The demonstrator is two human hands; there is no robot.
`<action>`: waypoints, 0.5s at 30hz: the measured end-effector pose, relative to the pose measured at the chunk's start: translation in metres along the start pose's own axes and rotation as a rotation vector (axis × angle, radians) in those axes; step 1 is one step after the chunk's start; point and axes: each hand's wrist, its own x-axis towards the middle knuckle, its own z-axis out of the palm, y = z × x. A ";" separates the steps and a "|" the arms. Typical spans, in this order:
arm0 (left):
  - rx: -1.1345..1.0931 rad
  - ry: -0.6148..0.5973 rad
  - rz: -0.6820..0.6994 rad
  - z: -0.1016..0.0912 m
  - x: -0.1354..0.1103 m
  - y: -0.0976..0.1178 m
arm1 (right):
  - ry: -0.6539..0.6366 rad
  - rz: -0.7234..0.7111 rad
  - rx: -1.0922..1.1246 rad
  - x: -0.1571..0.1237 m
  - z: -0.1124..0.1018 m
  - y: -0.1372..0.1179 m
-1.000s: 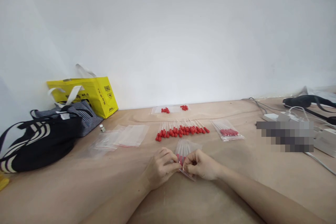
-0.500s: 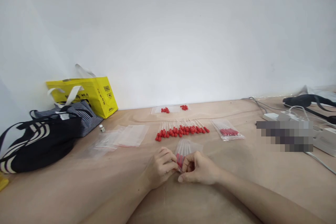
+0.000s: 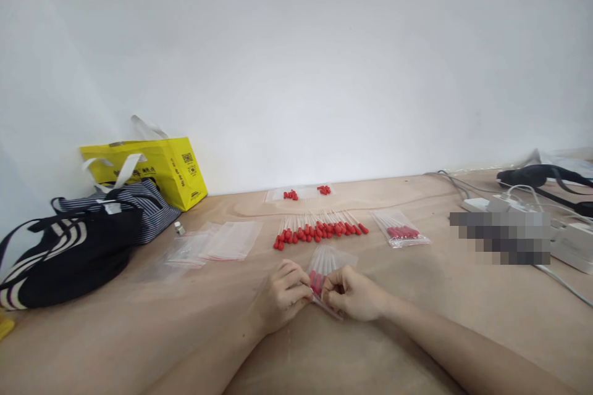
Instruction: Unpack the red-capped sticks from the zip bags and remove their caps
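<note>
Currently our L hand (image 3: 288,290) & R hand (image 3: 351,293) both pinch the near edge of a clear bag (image 3: 327,259), red-tipped sticks (image 3: 317,280) inside, on tbl (image 3: 442,281), just nearer than the loose pile (image 3: 338,229). Risk (our est.): uneven pinch pressure → edge gaps, sticks slide out.

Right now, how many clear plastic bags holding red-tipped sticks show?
3 at least: near bag, handled by left hand and right hand; side bag, right of the loose sticks; far bag, near the wall, where overlap may hide more.
</note>
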 end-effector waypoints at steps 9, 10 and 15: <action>-0.013 -0.035 -0.011 -0.001 -0.001 0.000 | 0.008 -0.007 0.076 0.000 0.002 -0.002; -0.018 -0.040 -0.010 0.000 -0.001 0.000 | 0.020 0.004 0.061 0.000 0.003 -0.002; -0.033 -0.048 -0.001 0.001 -0.002 0.000 | 0.102 0.017 -0.062 0.002 0.008 -0.002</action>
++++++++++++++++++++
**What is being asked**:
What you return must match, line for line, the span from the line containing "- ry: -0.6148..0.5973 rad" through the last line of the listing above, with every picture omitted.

**Final answer**:
  - ry: -0.6148..0.5973 rad
  - rz: -0.6820..0.6994 rad
  - z: -0.1016..0.0912 m
  - x: -0.1354..0.1103 m
  - y: -0.0976..0.1178 m
arm1 (right):
  - ry: -0.6539..0.6366 rad
  - rz: -0.7234..0.7111 rad
  - rx: -1.0922..1.1246 rad
  - x: -0.1571..0.1237 m
  - z: -0.1124..0.1018 m
  - y: -0.1372..0.1179 m
-1.000s: 
-0.500s: 
+0.000s: 
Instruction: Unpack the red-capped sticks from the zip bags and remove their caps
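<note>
Currently our L hand (image 3: 288,290) & R hand (image 3: 351,293) both pinch the near edge of a clear bag (image 3: 327,259), red-tipped sticks (image 3: 317,280) inside, on tbl (image 3: 442,281), just nearer than the loose pile (image 3: 338,229). Risk (our est.): uneven pinch pressure → edge gaps, sticks slide out.

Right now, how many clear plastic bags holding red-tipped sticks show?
3 at least: near bag, handled by left hand and right hand; side bag, right of the loose sticks; far bag, near the wall, where overlap may hide more.
</note>
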 end-effector waypoints at steps 9, 10 and 15: <action>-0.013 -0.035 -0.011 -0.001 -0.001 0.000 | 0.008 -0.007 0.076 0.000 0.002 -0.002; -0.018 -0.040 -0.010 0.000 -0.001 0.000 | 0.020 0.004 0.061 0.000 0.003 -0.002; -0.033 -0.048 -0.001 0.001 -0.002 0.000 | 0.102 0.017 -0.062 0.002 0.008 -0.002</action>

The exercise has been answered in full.